There is no guarantee Thomas is going to become OU’s next great edge pass rusher, same as Brown is going to be the Sooners’ next great lockdown corner or Chris Robison is going to be their next great pocket passer or Trey Sermon their next great 1,000-yard rusher. All we have for the time being is a ton of potential.
It has to translate to big-time college football.
That falls to the coaches who must develop this talent, yes, but also to the players who must put in the work to maximize their natural ability.
That degree of work, that level of dedication, is going to be a shock to the signees’ systems. There is no getting around that, even for players like Brown and four-star defensive back Robert Barnes (Southlake Carroll) from well-pedigreed prep programs.

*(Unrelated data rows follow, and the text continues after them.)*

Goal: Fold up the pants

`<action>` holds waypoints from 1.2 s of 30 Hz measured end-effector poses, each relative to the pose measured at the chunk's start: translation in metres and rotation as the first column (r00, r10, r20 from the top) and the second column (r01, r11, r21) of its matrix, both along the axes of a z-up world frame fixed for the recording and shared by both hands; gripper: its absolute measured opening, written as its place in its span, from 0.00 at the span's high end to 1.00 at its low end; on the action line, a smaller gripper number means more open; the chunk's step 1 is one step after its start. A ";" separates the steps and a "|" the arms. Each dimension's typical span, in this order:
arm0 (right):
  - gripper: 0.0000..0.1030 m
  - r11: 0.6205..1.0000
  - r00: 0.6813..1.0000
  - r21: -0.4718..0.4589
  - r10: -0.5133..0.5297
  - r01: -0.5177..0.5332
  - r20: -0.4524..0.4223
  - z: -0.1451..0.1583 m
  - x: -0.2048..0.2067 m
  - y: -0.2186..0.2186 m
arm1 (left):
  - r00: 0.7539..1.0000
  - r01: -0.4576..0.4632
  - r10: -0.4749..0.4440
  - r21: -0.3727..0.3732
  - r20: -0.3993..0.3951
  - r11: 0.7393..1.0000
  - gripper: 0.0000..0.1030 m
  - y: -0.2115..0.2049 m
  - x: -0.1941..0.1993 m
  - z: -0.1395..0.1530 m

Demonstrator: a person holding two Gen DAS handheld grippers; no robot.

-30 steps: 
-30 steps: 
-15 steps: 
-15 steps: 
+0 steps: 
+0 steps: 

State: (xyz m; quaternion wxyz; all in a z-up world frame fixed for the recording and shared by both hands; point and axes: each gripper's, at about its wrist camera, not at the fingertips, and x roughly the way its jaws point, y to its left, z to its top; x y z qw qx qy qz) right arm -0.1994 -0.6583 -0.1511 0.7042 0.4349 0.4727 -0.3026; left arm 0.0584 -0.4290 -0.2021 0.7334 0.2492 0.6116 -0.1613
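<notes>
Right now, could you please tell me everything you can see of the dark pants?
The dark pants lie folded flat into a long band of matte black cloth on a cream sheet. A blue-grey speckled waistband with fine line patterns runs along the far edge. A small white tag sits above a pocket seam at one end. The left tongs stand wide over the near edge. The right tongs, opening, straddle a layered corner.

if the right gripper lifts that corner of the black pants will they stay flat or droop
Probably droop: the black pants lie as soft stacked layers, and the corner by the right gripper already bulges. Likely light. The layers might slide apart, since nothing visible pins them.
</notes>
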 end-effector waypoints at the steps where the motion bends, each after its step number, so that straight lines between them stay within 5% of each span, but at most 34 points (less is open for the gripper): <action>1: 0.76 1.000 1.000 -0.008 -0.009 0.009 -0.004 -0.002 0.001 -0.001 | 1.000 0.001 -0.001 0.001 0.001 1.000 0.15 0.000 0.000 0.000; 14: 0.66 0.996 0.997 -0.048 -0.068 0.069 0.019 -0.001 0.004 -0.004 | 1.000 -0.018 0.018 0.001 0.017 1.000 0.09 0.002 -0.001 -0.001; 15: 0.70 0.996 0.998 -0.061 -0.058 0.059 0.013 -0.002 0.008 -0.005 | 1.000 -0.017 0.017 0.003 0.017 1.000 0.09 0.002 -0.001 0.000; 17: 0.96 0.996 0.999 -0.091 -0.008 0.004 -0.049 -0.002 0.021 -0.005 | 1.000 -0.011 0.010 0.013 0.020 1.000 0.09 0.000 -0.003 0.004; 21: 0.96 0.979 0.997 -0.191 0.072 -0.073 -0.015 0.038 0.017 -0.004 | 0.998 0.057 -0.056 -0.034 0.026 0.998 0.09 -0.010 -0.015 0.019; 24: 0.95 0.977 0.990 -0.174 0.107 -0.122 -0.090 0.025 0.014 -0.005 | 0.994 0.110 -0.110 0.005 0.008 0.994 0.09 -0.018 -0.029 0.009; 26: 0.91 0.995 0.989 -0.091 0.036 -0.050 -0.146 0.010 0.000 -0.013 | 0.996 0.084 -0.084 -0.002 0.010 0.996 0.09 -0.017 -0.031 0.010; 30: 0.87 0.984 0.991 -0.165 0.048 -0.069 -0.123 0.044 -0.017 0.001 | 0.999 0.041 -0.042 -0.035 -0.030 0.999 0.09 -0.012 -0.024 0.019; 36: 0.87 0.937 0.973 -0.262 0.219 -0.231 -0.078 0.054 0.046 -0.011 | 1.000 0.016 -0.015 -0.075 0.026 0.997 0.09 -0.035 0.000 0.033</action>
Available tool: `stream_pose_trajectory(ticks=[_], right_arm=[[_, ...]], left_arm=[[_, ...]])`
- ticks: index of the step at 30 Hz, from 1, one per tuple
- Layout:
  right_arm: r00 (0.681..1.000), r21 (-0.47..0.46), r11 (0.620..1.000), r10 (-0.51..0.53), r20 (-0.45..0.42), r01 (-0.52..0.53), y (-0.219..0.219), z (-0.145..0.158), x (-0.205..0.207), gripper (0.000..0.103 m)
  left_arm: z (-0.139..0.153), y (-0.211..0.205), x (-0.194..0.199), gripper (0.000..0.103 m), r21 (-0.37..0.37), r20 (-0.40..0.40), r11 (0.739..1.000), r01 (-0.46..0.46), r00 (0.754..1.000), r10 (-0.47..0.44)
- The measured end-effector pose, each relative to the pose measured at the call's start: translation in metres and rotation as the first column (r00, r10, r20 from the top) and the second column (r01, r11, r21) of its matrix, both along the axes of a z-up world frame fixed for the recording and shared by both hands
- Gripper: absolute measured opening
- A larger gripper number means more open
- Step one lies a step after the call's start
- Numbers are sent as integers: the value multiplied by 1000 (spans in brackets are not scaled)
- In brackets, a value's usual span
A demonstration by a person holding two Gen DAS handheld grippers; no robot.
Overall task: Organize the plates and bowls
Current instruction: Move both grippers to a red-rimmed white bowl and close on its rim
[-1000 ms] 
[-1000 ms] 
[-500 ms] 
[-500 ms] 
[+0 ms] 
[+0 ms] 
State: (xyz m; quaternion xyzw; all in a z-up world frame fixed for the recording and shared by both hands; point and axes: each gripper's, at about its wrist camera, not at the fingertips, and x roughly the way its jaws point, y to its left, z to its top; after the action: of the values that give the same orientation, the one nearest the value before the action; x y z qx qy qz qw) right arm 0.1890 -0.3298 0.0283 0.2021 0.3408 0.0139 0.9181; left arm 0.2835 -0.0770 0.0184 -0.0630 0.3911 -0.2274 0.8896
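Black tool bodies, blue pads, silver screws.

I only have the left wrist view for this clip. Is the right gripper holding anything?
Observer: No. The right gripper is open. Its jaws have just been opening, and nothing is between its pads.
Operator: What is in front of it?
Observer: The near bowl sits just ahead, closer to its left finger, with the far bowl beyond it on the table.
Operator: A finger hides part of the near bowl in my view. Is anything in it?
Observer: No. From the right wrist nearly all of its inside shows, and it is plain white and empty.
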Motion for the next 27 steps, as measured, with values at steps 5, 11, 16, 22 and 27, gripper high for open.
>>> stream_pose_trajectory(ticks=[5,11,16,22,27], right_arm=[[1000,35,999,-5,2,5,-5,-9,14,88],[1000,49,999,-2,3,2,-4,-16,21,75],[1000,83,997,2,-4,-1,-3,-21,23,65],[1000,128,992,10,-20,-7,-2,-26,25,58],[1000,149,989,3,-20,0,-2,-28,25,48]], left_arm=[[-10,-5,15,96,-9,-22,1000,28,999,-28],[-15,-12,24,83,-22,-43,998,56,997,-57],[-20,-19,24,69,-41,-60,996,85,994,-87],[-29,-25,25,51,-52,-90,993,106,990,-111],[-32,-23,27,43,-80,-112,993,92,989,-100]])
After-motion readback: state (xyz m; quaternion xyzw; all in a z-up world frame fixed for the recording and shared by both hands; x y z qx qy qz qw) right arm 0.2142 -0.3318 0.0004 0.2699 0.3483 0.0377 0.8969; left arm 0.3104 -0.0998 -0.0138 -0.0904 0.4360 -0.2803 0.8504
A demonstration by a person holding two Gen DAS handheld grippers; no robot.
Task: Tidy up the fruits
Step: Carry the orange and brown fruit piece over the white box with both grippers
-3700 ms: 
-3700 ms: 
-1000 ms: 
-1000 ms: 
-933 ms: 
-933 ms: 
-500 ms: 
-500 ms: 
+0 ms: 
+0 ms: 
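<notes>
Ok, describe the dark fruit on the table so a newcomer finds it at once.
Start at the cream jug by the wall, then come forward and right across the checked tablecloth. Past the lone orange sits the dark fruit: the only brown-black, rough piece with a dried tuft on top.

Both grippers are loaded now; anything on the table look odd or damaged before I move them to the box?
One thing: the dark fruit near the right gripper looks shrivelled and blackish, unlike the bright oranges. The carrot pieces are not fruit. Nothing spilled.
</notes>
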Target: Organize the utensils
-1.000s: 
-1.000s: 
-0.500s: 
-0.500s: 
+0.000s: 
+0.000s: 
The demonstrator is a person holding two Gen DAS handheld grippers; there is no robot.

Jerry Schmidt’s workout plan is hardly for the faint of heart. Survive that, and OU’s Class of ’17 can then work on making an impression on their positions coaches. That can take a taxing amount of work and time. Thus the tendency to look at a recruiting class, anybody's recruiting class, four years later and wonder where everybody went.
I get the feeling we won’t have that problem with SoonerSquad17. They’re too loyal to quit on each other over the next four years. There seems to be too much character for that to occur.
If the bond is real, Brown, Barnes, Justin Broiles and Tre Norwood — the four defensive backs in the class — won’t shirk from competition the next few years, they’ll thrive as a result of it. They’ll form the nucleus of a secondary better equipped to handle Big 12 Conference passing attacks.
If the bond is real, Sermon will feed off fellow four-star running back Kennedy Brooks, and vice versa. That way, the two might give OU fans a pretty decent encore to Samaje Perine and Joe Mixon.
If the bond is real, receiver signees CeeDee Lamb, Charleston Rambo, Ryan Jones and Grant Calcaterra won’t complain as they figure out they still have much to learn when it comes to route-running, separation and ball skills. Instead, they’ll rely on each other to help shorten the learning curve, and usher in the post-Shepard/Westbrook era of OU pass-catchers.
If the bond is real, incoming linebackers Levi Draper, Addison Gumbs and Kenneth Murray will push each other to take full advantage of the lack of depth at their position. That way, the faster they’ll be on Owen Field alongside Caleb Kelly.
I tend to think it is real. It’s not just what I’ve seen from Thomas and Brown, two kids I wrote about last fall for the Tulsa World, it’s what I’ve heard from so many places in and outside the program.
We’ll see where it goes from here. We’ll see how these kids handle Schmitty’s rude awakening, the rigors of dog-day preseason practice in August, the tough love of position coaches like Mike Stoops and Bill Bedenbaugh.
We’ll see how they handle the demands of the program they just signed on to.
But right now, I get the feeling in four years we’re going to review the Class of ’17 as something to wonder, not wonder about.